Most Uninsured Heart, Stroke Patients Incur ‘Catastrophic’ Hospitalization Costs

More than three-fourths of patients without health insurance who were hospitalized for heart attack, stroke or coronary artery bypass graft (CABG) surgery incurred catastrophic healthcare expenses before the passage of the Affordable Care Act (ACA), according to research presented Nov. 13 and 14 at the American Heart Association’s scientific sessions in Anaheim, California.

Catastrophic health expenses were defined as hospitalization costs that exceeded 40 percent of a person’s annual income after factoring in the cost of food.
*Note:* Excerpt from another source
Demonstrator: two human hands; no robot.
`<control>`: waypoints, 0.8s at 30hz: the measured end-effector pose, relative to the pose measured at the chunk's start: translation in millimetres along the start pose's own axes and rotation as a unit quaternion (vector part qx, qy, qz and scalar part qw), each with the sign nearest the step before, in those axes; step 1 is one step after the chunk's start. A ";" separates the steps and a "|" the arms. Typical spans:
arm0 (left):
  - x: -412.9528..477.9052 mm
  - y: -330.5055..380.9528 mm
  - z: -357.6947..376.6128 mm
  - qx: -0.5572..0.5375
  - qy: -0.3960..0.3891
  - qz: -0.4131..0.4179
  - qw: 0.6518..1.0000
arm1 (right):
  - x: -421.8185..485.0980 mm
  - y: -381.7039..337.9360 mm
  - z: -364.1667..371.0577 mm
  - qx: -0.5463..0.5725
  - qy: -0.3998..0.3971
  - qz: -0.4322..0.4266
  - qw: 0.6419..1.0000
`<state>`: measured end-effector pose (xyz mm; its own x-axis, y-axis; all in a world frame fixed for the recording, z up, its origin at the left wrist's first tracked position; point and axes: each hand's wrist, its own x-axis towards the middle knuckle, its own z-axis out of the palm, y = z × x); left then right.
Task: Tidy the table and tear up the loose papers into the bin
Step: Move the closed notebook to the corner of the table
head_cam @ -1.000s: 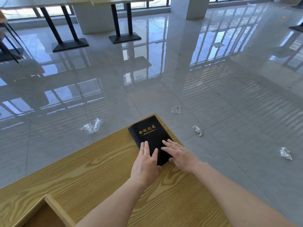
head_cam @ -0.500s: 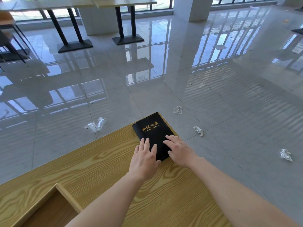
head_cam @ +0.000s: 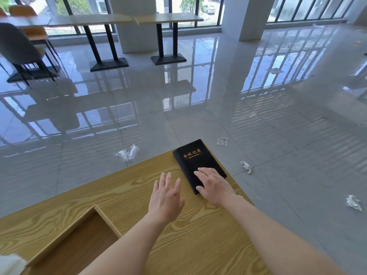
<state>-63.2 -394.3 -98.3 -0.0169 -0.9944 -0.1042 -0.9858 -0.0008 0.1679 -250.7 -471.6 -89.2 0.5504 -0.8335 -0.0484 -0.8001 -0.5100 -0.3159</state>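
Note:
A black notebook point(head_cam: 192, 157) with gold lettering lies closed at the far right corner of the wooden table point(head_cam: 127, 195). My right hand point(head_cam: 213, 185) rests flat on the notebook's near half, fingers spread. My left hand point(head_cam: 165, 197) hovers flat over the bare table just left of the notebook, fingers apart, holding nothing. A wooden tray point(head_cam: 77, 235) sits at the table's near left. Something white and blurred point(head_cam: 10, 263) shows at the bottom left corner.
Crumpled scraps lie on the grey tiled floor: a clear wrapper point(head_cam: 128, 152) beyond the table's far edge, and paper bits point(head_cam: 222, 141), point(head_cam: 245, 166), point(head_cam: 353, 202) to the right. Other tables and chairs point(head_cam: 21, 48) stand far back by the windows.
My left hand has come off the notebook and moved left and back over the table. My right hand stays on the cover. The view has tilted up, showing more of the tray.

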 end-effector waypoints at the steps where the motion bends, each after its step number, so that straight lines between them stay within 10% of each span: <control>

Patient income was determined via the U.S. Census and food costs were estimated from the U.S. Bureau of Labor Statistics.

“Medical bankruptcy is the leading cause of bankruptcy in the United States,” lead study author Rohan Khera, MD, a cardiology fellow at the University of Texas Southwestern Medical Center, said in a press release. “Until there is universal insurance coverage, a catastrophic health experience is very likely to turn into a catastrophic financial experience as well.”

Khera’s group studied hospitalization expenses for heart attack and stroke, while another group—led by Jonathan C. Hong, MD—analyzed hospitalization expenses for CABG.

The researchers, who collaborated on the studies, reported 15 percent of all heart attack and stroke patients were uninsured during the study period (2008-2012). Nine percent of patients who underwent CABG during the same timeframe were without insurance.

In that uninsured population, hospital bills exceeded the threshold for catastrophic expenditures in 85 percent of heart attack patients (median charges $53,384), 75 percent of stroke patients (median charges $31,218) and 83 percent of CABG patients (costs ranging from $85,891-$177,546).

“Catastrophic health expenses are an important factor for physicians to consider, and should be thought of as an adverse effect when hospitalization is required for uninsured patients in the United States,” Hong said. “The majority of uninsured patients undergoing CABG will experience significant financial hardships that are often unexpected and difficult to plan for. A health policy that expands insurance coverage can help mitigate the economic burden for this life-saving procedure among this patient population.”

Khera pointed out the ACA increased the proportion of patients who have insurance, so the number of people at risk for catastrophic healthcare expenses may have declined. But there is still a “substantial number of people who are uninsured,” he said.